Church of St James the Great in Ostrov

The oldest preserved monument in Ostrov is the Church of St James the Great. Tradition dates the consecration of the church to 1226. This information is not sufficiently documented, but it is quite probable considering the character the entrance portal’s style.

This is a small country church with a right-angled nave and an almost square-shaped presbytery, arched-over in the third fourth of the 13th century. Some hints in the garret and in the gable of the nave point to the possibility that originally, a choir tower was planned to be built over the presbytery. On the northern façade, one enters the church through an archivolt portal dating to 1220-1230. The church, originally the parish church, is listed as the cemetery church beginning in the 16th century. In 1588, the cemetery was expanded. At the beginning of the 17th century, the church is mentioned to be dilapidated. Thus, in 1606, it was completely restored; during this reconstruction, the windows were made larger, and the church received a new roof. Later, the church again fell into disrepair, and at the beginning of the 20th century, it was even designated to be demolished. Luckily, this did not happen (thanks to the efforts of the Heritage Committee of the Imperial and Royal Ministry of Culture and Education and the local parish), and in 1912, the church was fully reconstructed.

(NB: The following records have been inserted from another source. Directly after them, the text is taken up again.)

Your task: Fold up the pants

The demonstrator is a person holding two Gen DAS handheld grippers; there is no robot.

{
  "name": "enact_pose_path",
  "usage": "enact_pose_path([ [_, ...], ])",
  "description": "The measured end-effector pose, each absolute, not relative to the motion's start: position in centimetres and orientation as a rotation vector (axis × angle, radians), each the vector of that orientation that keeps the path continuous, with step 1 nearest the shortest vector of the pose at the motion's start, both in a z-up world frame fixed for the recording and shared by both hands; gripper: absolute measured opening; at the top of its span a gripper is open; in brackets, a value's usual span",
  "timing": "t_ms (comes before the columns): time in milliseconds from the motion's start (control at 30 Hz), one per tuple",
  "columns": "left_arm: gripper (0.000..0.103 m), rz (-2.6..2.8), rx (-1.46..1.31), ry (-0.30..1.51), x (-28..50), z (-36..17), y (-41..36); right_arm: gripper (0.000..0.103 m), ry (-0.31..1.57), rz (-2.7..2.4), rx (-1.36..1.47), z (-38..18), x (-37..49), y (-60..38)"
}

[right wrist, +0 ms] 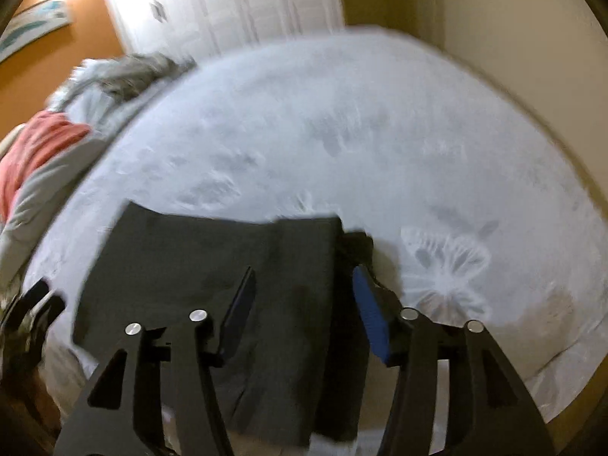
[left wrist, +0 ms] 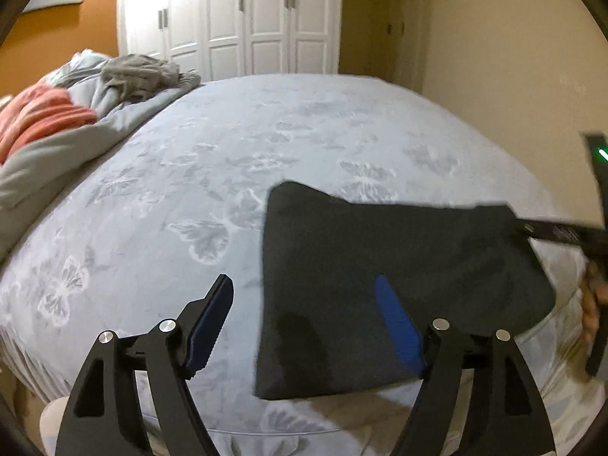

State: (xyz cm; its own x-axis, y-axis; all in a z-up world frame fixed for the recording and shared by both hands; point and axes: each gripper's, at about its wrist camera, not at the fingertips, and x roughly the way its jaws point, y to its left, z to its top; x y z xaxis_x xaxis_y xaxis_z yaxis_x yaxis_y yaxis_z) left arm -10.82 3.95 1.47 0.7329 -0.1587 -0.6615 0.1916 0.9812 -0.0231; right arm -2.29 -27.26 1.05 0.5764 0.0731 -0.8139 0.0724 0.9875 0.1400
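Dark grey pants [left wrist: 399, 247] lie folded into a flat rectangle on the bed near its front edge. In the right wrist view the pants [right wrist: 182, 266] reach down over that edge. My left gripper [left wrist: 304, 277] hovers open above the pants' left border, its blue-padded right finger over the cloth and its left finger over bare sheet. My right gripper [right wrist: 304, 269] stands open above the right part of the pants, with nothing pinched between its pads. One of the right gripper's black fingers [left wrist: 551, 232] shows at the pants' far right corner, and a hand [left wrist: 594, 300] is behind it.
The bed sheet [left wrist: 190, 190] is pale blue with a butterfly print. A heap of grey bedding [left wrist: 140, 76] and a coral blanket [left wrist: 41, 114] fills the far left side. White wardrobe doors [left wrist: 235, 19] stand behind the bed, and a cream wall [left wrist: 513, 76] runs along its right.
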Motion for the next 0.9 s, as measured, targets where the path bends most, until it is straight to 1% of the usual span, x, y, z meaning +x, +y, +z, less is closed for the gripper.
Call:
enact_pose_path([
  [33,0.074,-0.217,0.050,0.733,-11.2,1.2,3.5,0.052,0.980,0.009,0.207,0.1,-1.5,-27.5],
  [67,0.074,-0.244,0.047,0.734,-11.6,1.2,3.5,0.050,0.990,0.026,0.228,-0.6,-1.1,-27.6],
  [100,0.074,-0.284,0.040,0.733,-11.7,0.8,3.0,0.041,0.997,0.030,0.230,-1.2,-1.0,-27.5],
  [133,0.075,-0.350,0.042,0.727,-12.5,0.9,2.2,0.036,0.991,0.043,0.220,-1.3,-1.1,-27.1],
  [167,0.078,-0.388,0.044,0.721,-12.6,0.8,1.8,0.034,0.993,0.059,0.221,-1.2,-1.2,-27.1],
  [200,0.085,-0.452,0.056,0.714,-13.4,0.9,0.6,0.034,0.996,0.072,0.233,-0.7,-1.3,-27.3],
  [233,0.086,-0.492,0.076,0.707,-14.3,0.7,-0.5,0.034,0.993,0.072,0.246,-0.2,-1.7,-27.8],
  [300,0.086,-0.580,0.141,0.683,-15.8,0.8,-3.4,0.036,0.993,0.077,0.279,0.6,-2.9,-28.8],
  [367,0.086,-0.644,0.204,0.659,-17.0,0.4,-5.8,0.036,1.002,0.142,0.404,1.0,-5.3,-30.4],
  [433,0.087,-0.687,0.280,0.630,-18.0,-0.2,-7.8,0.034,1.039,0.211,0.482,0.2,-6.7,-30.8],
  [467,0.087,-0.691,0.320,0.616,-18.4,-0.6,-8.9,0.027,1.061,0.231,0.480,-0.1,-7.1,-30.6],
  [500,0.087,-0.689,0.359,0.603,-18.4,-1.2,-9.5,0.009,1.073,0.234,0.450,-0.4,-7.3,-30.3],
  [533,0.087,-0.689,0.396,0.588,-18.8,-1.5,-10.6,0.008,1.079,0.227,0.404,-0.6,-7.3,-29.9],
  [567,0.087,-0.689,0.407,0.581,-18.8,-1.5,-11.1,0.004,1.072,0.227,0.405,-0.4,-7.3,-30.0],
  [667,0.087,-0.676,0.376,0.575,-18.3,-0.9,-11.9,0.004,1.012,0.317,0.479,1.3,-6.8,-30.4],
  [767,0.086,-0.678,0.304,0.647,-16.0,-0.7,-12.2,0.004,1.007,0.414,0.502,2.5,-5.7,-29.6],
  [800,0.081,-0.675,0.272,0.675,-14.7,-0.8,-12.2,0.004,1.016,0.435,0.505,2.4,-5.1,-29.3],
  [833,0.073,-0.673,0.249,0.692,-14.6,-0.7,-12.4,0.004,1.041,0.464,0.497,2.0,-4.4,-28.6],
  [867,0.050,-0.682,0.215,0.722,-13.8,-0.7,-12.3,0.004,1.057,0.478,0.486,1.8,-4.0,-28.2],
  [900,0.021,-0.690,0.176,0.756,-12.8,-0.8,-12.1,0.005,1.068,0.479,0.474,1.6,-3.6,-27.8],
])
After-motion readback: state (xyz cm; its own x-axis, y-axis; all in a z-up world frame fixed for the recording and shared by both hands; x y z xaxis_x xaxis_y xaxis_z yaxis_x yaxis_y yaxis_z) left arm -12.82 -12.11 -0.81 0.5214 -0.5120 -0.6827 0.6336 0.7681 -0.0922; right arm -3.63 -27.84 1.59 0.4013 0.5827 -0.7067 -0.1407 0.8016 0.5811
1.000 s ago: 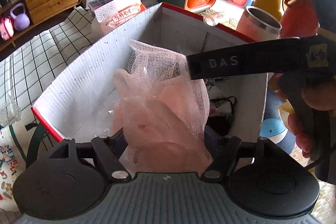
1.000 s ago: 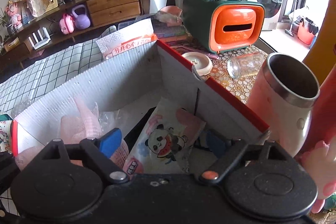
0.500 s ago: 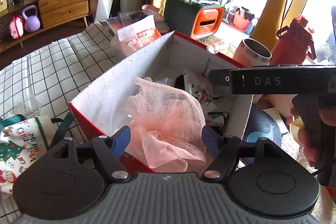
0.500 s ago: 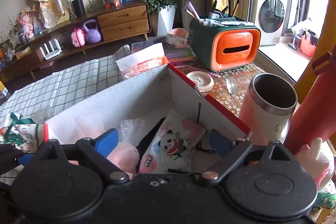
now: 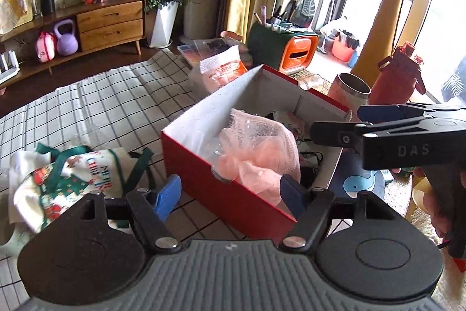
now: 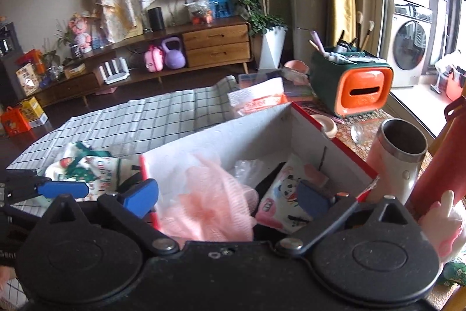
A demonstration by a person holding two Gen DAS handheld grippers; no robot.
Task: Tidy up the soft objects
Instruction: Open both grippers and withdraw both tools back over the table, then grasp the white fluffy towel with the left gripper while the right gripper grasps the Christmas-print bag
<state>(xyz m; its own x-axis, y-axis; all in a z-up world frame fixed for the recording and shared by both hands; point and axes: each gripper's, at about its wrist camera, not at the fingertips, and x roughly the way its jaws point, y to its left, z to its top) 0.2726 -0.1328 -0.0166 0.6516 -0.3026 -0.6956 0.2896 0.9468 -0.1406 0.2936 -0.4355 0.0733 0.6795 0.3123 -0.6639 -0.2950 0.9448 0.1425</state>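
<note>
In the red box [image 5: 233, 200] the pink mesh [image 5: 262, 156] lies piled at its near end, beside a panda pouch [image 6: 287, 194]. My left fingers [image 5: 230, 194] stand open and empty; my right fingers [image 6: 227, 197] are opening, nothing between them. The mesh bulges over the rim and may spill out. The Christmas bag [image 5: 67, 179] at 9 o'clock waits on the surface [image 5: 87, 112]; its straps could snag.

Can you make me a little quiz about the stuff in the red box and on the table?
1. True or false: the pink mesh pouf lies inside the red box.
2. Which soft thing lies outside the box on the checked cloth? A) Christmas bag B) panda packet C) pink mesh pouf
3. Fill in: the left tool holds ____.

Key: 1 true. 2 A. 3 nothing; it is open. The right tool is also opening, with nothing gripped.
</note>
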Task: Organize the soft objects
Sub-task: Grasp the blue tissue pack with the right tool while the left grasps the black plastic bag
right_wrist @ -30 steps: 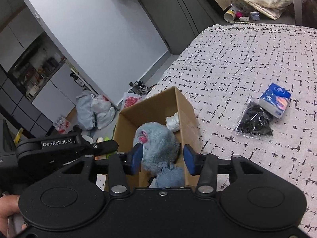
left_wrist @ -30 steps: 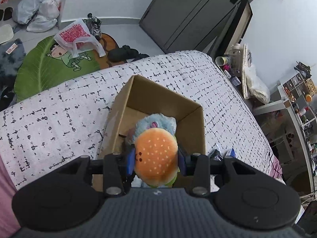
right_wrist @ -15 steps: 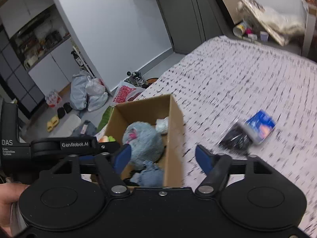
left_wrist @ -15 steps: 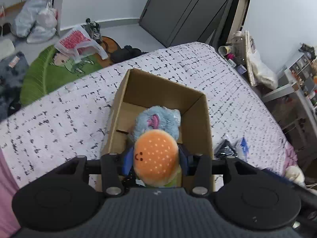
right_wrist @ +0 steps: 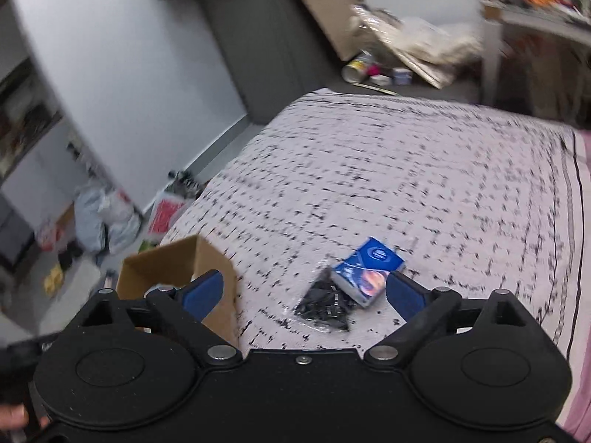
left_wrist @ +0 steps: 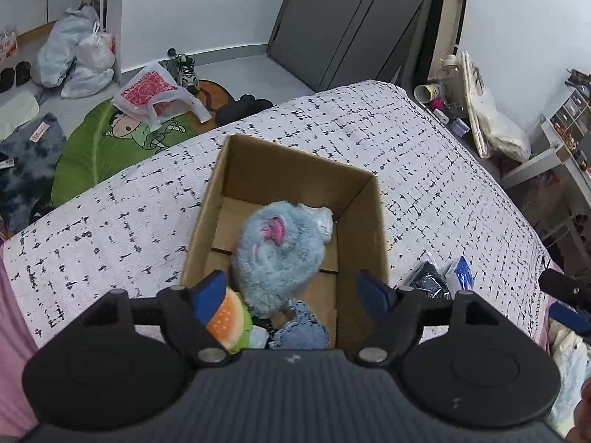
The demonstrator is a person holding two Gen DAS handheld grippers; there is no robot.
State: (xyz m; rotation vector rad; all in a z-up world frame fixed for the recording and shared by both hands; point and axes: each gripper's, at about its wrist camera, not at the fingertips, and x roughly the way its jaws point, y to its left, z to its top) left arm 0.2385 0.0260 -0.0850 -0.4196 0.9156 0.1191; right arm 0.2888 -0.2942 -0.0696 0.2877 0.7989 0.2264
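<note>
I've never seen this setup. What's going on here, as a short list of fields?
surface: bed
box: open, on the bed
in box: blue plush, burger toy
left gripper: open, above the box
right gripper: open, empty
beside box: tissue pack, black packet

Brown cardboard box (left_wrist: 369,217) holds a blue-furred plush (left_wrist: 277,254) and orange-bunned burger toy (left_wrist: 229,317).

Lived-in bedroom, from what I see.
A bed (left_wrist: 424,170) with patterned spread, dark wardrobe (left_wrist: 343,26), cartoon floor rug (left_wrist: 110,140), and bags (left_wrist: 74,55) heaped by the wall.
</note>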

In 1937, when whitewashing the church, Renaissance figurative paintings were discovered under several layers of plaster – the figures of two angels, created approximately in the 16th century. Upon closer examination carried out in 1982, elements of early Baroque painting were also found.

In 1990, the original Baroque organ was taken out of the decrepit church, which was then erected and consecrated in 1992 in the Church of St Wenceslas in Milín. The building belonged to the church, which did not have enough financial resources for its maintenance, so it was transferred into the assets of the town of Ostrov, and in 2005, the reconstruction of the church was commenced. In 2010, the interior of the church was fully renewed.

The church is not publicly accessible. It is possible to look inside of the building only in the summer months when it is aired out by the caretaker. Beginning in April 2019, the church serves as a mourning hall for funerals.